Summary: | 博士 === 國立臺灣大學 === 電信工程學研究所 === 106 === Speech is the most essential communication interface for human-human and human-computer interactions. In real-world scenarios, the communication effectiveness may be seriously degraded by the environmental noises. To address this issue, this thesis investigated to use the discrete wavelet packet transform (DWPT) for speech enhancement (SE) and feature compression (FC) to attain better human-human and human-computer interactions.
For the first part of this thesis, we applied DWPT to design an advanced SE approach. For most conventional SE methods, a sequence of spectral features are usually used as a compact representation for raw waveforms. However, one major problem for the conventional SE is that the phase of the noisy speech is directly used as the phase of the enhanced speech, when reconstructing enhanced waveforms. Since the phase information of the noisy and clean speech can be different, this process can potentially distort the reconstructed speech waveforms. To address this issue, we proposed to apply the DWPT to form different types of feature representation for SE. In this thesis, we investigate to apply DWPT with two SE approaches: nonnegative matrix factorization (NMF) and robust principal component analysis (RPCA). In brief, the DWPT is first applied to split a time-domain speech signal into a series of subband signals without introducing any distortions. Then we exploit either NMF or RPCA to highlight the speech component for each subband. Finally, the enhanced subband signals are joined together via the inverse DWPT to reconstruct a noise-reduced signal in time domain. We evaluate the proposed method on the Mandarin hearing in noise test (MHINT) task. Experimental results show that this new method behaves very well in prompting speech quality and intelligibility and outperforms the conventional STFT-based methods.

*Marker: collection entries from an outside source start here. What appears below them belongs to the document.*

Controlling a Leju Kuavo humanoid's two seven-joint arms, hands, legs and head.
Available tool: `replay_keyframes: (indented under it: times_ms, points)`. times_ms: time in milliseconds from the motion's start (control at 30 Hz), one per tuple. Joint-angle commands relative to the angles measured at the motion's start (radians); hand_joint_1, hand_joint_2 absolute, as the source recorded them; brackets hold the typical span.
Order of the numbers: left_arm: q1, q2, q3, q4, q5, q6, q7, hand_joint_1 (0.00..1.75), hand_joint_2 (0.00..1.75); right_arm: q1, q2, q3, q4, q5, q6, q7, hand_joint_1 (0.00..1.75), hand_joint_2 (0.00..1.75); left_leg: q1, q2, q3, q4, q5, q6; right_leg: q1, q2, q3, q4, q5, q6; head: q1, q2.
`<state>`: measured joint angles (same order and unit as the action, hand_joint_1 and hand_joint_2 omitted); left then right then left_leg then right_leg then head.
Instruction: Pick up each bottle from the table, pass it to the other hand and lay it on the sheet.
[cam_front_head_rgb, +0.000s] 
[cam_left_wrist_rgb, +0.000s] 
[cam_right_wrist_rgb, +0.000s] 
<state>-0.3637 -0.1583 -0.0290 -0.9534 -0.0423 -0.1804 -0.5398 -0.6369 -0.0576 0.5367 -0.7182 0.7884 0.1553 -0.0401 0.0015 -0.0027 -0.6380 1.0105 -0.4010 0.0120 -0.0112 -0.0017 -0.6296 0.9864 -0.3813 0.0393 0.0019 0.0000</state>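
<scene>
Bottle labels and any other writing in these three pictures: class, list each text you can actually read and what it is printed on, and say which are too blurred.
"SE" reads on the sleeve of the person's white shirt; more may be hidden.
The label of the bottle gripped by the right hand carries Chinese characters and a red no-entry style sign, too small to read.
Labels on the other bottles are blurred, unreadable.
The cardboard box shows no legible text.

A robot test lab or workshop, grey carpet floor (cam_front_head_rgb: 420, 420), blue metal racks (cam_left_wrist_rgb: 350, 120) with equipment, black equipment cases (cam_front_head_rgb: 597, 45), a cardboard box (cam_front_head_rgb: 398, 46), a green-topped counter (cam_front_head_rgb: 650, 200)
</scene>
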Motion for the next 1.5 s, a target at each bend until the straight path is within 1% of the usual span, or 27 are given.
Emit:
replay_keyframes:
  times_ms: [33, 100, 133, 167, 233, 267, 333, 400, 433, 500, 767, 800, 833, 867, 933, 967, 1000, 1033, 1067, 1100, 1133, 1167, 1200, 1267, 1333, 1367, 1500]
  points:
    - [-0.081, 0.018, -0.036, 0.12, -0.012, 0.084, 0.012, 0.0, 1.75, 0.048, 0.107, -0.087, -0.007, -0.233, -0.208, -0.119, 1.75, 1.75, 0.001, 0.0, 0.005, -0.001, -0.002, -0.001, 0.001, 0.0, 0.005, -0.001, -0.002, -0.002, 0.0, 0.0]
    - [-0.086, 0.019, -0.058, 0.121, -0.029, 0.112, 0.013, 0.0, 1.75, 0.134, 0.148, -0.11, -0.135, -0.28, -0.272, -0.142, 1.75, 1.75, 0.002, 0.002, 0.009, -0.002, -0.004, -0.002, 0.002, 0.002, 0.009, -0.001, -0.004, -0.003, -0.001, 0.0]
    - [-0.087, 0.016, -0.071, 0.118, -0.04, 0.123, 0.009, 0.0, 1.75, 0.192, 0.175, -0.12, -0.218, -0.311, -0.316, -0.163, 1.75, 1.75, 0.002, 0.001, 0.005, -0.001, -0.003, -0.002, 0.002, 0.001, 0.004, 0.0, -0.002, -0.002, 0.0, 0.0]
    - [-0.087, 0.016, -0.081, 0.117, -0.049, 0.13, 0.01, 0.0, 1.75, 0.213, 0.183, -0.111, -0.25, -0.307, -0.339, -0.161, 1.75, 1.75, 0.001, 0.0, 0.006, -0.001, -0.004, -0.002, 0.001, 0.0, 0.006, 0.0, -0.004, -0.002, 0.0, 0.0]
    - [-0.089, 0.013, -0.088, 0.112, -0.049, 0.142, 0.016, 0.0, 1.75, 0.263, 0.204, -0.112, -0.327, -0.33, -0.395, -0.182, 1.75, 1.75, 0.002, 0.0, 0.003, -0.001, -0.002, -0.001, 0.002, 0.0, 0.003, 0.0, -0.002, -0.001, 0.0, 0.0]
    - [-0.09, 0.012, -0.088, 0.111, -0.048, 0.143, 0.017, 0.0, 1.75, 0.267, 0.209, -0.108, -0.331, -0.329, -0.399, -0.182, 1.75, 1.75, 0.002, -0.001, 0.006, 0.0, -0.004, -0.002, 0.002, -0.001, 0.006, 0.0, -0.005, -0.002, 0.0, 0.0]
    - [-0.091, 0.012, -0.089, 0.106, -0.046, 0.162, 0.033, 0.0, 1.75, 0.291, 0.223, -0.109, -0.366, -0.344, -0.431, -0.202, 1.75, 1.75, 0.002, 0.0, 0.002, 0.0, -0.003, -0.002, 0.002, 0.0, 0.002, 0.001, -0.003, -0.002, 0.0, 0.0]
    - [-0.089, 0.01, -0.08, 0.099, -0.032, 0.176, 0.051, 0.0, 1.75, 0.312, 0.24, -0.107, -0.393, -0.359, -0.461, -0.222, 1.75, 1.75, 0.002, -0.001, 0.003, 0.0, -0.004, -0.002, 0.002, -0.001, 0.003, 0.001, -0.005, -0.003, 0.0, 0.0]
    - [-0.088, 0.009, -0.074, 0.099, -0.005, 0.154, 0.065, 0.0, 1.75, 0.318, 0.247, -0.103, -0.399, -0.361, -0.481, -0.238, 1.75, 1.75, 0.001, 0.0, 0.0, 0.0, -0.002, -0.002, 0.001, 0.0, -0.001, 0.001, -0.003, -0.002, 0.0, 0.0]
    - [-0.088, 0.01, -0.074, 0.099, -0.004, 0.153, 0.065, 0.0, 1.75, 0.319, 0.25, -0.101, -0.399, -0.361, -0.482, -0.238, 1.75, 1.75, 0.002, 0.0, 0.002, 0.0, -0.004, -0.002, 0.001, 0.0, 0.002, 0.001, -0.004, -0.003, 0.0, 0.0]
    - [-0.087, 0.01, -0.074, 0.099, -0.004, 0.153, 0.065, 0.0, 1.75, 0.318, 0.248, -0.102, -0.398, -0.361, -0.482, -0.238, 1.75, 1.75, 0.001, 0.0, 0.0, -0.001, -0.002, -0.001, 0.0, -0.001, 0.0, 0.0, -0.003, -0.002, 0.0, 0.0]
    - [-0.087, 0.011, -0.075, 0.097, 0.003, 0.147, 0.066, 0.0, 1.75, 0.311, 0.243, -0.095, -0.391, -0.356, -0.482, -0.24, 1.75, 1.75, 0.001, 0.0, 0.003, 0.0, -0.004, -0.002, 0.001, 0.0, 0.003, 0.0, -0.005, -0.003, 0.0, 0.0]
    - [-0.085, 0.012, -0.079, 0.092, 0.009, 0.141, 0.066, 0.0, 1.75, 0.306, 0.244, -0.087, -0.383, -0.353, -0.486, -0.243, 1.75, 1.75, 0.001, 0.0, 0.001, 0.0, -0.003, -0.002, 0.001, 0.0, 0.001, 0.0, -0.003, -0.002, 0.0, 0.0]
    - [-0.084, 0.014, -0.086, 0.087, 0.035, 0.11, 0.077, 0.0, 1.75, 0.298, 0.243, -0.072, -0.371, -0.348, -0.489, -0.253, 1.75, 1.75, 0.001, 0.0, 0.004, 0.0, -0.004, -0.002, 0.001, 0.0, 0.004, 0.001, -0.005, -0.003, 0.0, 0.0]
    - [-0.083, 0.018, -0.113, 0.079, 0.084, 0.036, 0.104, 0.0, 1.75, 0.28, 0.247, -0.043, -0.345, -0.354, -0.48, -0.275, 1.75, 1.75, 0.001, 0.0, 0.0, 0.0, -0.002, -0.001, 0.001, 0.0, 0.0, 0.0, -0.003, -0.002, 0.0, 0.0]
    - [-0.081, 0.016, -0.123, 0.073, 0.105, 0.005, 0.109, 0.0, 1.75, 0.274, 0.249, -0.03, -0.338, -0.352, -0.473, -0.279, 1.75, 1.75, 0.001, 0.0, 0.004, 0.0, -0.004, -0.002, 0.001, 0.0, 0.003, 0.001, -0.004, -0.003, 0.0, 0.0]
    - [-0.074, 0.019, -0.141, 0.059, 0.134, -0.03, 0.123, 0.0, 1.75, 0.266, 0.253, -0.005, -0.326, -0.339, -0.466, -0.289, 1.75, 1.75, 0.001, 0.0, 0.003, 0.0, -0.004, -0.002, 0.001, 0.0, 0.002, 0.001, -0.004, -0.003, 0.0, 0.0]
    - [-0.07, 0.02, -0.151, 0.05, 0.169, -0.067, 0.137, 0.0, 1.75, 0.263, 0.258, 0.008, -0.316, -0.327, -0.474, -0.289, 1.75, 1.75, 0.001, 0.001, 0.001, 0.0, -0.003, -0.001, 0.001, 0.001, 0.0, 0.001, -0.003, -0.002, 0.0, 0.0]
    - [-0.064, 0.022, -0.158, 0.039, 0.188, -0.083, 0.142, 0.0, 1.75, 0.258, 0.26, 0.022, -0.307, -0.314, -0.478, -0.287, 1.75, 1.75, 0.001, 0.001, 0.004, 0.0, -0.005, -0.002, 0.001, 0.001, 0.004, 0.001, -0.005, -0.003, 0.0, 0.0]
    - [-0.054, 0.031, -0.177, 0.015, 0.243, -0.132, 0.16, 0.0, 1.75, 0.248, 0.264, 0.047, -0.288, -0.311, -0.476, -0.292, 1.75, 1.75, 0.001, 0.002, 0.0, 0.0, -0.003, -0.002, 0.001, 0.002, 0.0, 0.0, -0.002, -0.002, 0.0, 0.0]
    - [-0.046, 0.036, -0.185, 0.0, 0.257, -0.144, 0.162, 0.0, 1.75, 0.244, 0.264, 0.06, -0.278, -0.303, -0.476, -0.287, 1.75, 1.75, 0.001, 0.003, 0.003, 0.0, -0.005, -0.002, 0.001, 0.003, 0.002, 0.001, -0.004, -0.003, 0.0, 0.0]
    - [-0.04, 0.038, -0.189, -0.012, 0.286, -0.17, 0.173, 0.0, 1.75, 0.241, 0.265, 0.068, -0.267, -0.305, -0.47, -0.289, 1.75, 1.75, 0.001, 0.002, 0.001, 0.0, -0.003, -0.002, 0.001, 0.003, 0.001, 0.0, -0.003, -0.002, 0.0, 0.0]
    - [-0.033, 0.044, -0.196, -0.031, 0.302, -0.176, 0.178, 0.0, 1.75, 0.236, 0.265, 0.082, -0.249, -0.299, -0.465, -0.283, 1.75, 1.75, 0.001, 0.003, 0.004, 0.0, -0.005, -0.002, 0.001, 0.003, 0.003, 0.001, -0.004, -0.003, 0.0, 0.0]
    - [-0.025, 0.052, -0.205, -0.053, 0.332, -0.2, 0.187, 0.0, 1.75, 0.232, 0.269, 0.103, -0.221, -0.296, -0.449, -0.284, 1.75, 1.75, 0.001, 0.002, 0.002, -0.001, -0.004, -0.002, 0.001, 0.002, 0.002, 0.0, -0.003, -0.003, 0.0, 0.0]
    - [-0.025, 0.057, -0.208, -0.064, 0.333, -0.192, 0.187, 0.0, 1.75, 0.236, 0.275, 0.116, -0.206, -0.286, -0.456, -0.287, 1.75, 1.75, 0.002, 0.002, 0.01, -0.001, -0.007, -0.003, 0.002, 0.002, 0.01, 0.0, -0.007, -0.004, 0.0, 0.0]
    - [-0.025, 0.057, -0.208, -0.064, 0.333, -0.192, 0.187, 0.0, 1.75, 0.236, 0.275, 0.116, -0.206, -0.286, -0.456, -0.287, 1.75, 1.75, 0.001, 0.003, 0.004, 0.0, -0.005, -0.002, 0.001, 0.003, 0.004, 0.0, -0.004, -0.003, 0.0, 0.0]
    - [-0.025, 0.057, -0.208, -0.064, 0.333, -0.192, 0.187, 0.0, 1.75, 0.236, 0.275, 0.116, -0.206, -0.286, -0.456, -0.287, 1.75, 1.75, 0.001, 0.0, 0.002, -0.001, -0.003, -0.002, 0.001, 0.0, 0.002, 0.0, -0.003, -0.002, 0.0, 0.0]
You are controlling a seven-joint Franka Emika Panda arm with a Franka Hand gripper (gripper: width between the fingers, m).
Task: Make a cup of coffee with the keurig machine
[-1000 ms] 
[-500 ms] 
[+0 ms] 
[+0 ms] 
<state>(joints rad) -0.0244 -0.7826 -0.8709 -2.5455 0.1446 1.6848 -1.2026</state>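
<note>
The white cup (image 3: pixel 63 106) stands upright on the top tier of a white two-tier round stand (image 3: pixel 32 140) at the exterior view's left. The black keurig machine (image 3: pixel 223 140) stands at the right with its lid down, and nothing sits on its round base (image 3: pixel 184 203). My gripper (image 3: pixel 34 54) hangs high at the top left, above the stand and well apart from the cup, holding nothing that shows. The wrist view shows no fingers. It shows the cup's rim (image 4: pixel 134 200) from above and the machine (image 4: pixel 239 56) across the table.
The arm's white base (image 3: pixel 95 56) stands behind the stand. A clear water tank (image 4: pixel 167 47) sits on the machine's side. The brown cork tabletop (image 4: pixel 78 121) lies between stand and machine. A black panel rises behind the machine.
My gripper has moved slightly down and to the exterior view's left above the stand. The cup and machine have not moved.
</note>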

For the second part of this thesis, we applied DWPT to derive advanced FC approach for robust distributed speech recognition (DSR). DSR splits the processing of data between a mobile device and a network server. In the front-end, features are extracted and compressed to transmit over a wireless channel to a back-end server, where the incoming stream is received and reconstructed for recognition tasks. In this thesis, we propose a FC algorithm termed suppression by selecting wavelets (SSW) for DSR: minimizing memory and device requirements while also maintaining or even improving the recognition performance. The SSW approach first applies the DWPT to filter the incoming speech feature sequence into two temporal sub-sequences at the client terminal. FC is achieved by keeping the low (modulation) frequency sub-sequence while discarding the high frequency counterpart. The low-frequency sub-sequence is then transmitted across the remote network for specific feature statistics normalization. Wavelets are favorable for resolving the temporal properties of the feature sequence, and the down-sampling process in DWPT reduces the amount of data at the terminal prior to transmission across the network, which can be interpreted as data compression. Once the compressed features have arrived at the server, the feature sequence can be enhanced by statistics normalization, reconstructed with inverse DWPT, and compensated with a simple post filter to alleviate any over-smoothing effects from the compression stage. Results on a standard robustness task (Aurora-4) and on a Mandarin Chinese news corpus (MATBN) showed SSW outperforms conventional noise-robustness techniques while also providing nearly a 50% compression rate during the transmission stage of DSR systems.
|